Patience is a virtue

I often hear people say that investing is just like gambling, when in fact it is the opposite. The longer that you gamble, the more likely you are to lose your money. Whereas, the longer that you invest for, the less likely you are to lose your money; you have a much greater chance of losing your money over the short term.

I wrote articles in August 2020 about the luckiest and unluckiest investors in the world to illustrate that time is the greatest asset you can have with investing. In those articles, I handpicked the best and worst times to invest. But people are not that lucky (or unlucky) when it comes to investing, with regular investors getting a mix of good timing as well as bad. So we looked at the returns of the MSCI World Index going back to 1970.

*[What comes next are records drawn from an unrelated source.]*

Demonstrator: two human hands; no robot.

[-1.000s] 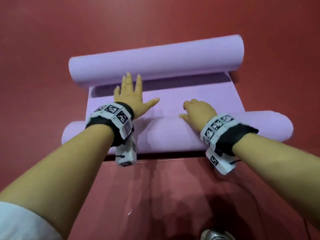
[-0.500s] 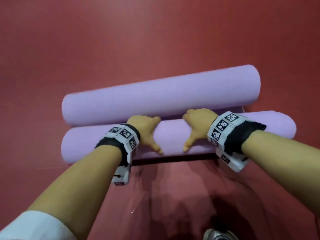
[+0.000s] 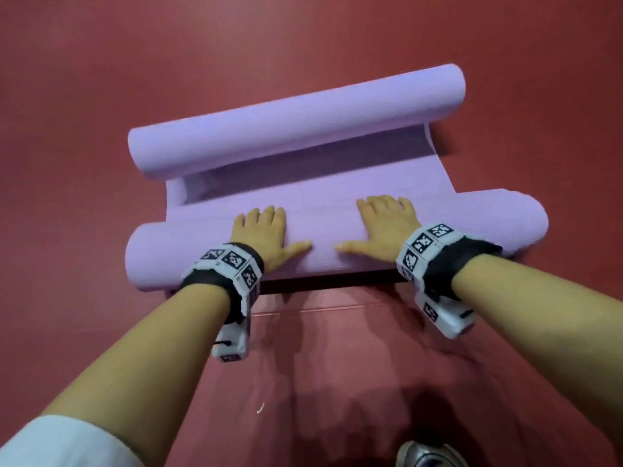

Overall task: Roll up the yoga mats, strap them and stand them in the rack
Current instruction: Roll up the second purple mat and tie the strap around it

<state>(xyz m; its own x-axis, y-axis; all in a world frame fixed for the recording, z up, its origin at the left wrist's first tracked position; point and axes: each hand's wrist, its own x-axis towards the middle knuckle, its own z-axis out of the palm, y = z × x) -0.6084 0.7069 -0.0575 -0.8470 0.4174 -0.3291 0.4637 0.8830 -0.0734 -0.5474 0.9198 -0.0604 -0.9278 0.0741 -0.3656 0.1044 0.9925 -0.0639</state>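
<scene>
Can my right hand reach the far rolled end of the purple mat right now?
Probably yes. The right hand rests on the near roll, and only a flat stretch of mat lies between it and the far roll, so nothing blocks a forward reach.

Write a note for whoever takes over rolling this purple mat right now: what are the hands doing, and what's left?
Left hand: palm down on the near roll, thumb spread, gripping nothing.
Right hand: the same, beside it on that roll.
Purple mat: lies on the red floor, with the near roll under the hands, a far roll and a flat stretch between them.
Done: both ends are curled up.
Left: roll it into one, strap it and stand it in the rack. No strap or rack is in view.
</scene>
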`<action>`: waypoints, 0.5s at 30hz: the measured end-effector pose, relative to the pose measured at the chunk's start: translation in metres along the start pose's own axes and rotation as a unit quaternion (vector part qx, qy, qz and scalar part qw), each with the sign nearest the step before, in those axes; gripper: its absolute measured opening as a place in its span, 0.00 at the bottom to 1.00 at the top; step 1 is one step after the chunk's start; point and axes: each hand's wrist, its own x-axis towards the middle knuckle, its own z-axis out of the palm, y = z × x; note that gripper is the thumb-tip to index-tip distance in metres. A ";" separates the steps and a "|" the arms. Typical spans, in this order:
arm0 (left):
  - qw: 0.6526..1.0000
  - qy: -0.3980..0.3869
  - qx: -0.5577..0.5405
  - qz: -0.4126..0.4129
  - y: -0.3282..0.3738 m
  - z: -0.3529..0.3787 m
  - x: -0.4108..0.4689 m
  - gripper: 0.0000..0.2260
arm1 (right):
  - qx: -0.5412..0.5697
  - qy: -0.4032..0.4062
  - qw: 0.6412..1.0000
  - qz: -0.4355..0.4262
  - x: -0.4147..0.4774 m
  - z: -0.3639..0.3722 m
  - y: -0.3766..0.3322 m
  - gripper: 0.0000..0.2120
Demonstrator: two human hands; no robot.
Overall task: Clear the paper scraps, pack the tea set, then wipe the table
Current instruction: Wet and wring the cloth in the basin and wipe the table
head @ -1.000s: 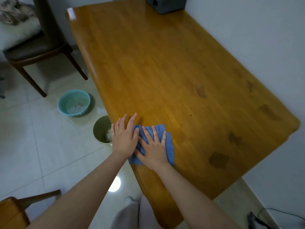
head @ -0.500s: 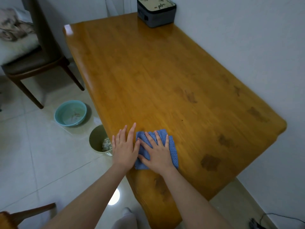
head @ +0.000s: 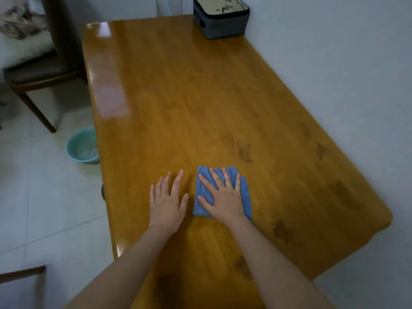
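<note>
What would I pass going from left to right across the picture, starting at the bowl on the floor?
Teal bowl → left hand flat on the table → right hand flat on the blue cloth → bare wood → white wall.

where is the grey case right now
In the head view, the grey case sits on the table at its far right corner, beside the wall.

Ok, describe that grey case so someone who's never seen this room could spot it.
Start at the wooden table beside the white wall. Follow it to the far end: the grey case stands in the corner nearest the wall. It is the only boxy thing on the table, black-trimmed with a pale patterned lid, unlike the flat blue cloth.
</note>
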 end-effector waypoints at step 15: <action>0.997 0.028 0.066 -0.028 0.049 0.014 0.021 0.28 | 0.012 -0.036 0.984 0.175 0.049 -0.020 0.081 0.33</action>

The top line of the graph show the average return of the index over the various investment terms and as you can see, it is pretty consistent. But what I want you to look at is the worst return. The worst 1 year return was -39.12% for someone who invested in April 2002. As you can see, the longer that you are invested for, the lower the negative return, with a lot of these periods, taking in the same crash, the dotcom crises. But if you invested for a period of 15 years, under all circumstances, your money would have generated a positive return. The 15 year investment term we are looking at here included the dotcom crises, 9/11 and the great recession. And you still came out positive at the end of it!

As well as looking at the MSCI World Index, we also looked at the other index that we use a lot of, the S&P 500. As this index is less diversified, investing in just 500 companies in one country, the risk and returns are higher. So we can see higher average returns but also bigger lows when things go badly. But again, we can see that leaving your money invested over the long term will produce positive returns.


It is very easy to get frustrated with returns, especially in the first few years of investing and be tempted to switch to another fund. Financial advisors are as guilty of this than anyone in search for positive returns to keep their clients happy. But being invested in a diversified portfolio will produce positive returns if you give it time.